- WORK REQUIRED -
Write out each line from the data below that includes the word "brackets".

- INFORMATION SHOWN -

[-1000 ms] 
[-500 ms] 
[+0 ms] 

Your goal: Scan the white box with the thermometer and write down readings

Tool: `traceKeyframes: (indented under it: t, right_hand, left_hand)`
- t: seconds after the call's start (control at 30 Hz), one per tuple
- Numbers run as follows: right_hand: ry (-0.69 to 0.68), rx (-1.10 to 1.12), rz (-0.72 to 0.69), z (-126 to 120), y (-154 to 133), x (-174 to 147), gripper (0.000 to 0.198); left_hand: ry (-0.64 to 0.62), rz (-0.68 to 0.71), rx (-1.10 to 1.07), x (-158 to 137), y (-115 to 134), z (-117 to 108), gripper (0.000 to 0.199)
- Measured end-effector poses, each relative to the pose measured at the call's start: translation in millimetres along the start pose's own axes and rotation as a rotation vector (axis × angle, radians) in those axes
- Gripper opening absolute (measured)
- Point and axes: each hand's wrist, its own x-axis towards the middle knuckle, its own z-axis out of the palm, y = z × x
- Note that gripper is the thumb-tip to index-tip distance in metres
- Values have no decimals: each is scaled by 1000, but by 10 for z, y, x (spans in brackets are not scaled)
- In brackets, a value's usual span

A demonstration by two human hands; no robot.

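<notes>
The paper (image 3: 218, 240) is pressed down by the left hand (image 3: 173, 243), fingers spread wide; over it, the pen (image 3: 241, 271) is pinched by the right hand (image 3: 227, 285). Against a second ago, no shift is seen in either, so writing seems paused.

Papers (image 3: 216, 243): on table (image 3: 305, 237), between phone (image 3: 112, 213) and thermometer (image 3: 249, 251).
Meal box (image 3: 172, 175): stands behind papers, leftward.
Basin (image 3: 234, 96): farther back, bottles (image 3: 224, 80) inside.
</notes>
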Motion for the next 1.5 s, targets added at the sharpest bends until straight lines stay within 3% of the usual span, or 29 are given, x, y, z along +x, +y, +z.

- SOLUTION FOR THIS PROBLEM -
- Values have no decimals: each is scaled by 1000, but by 10 for z, y, x (spans in brackets are not scaled)
- In brackets, a value's usual span

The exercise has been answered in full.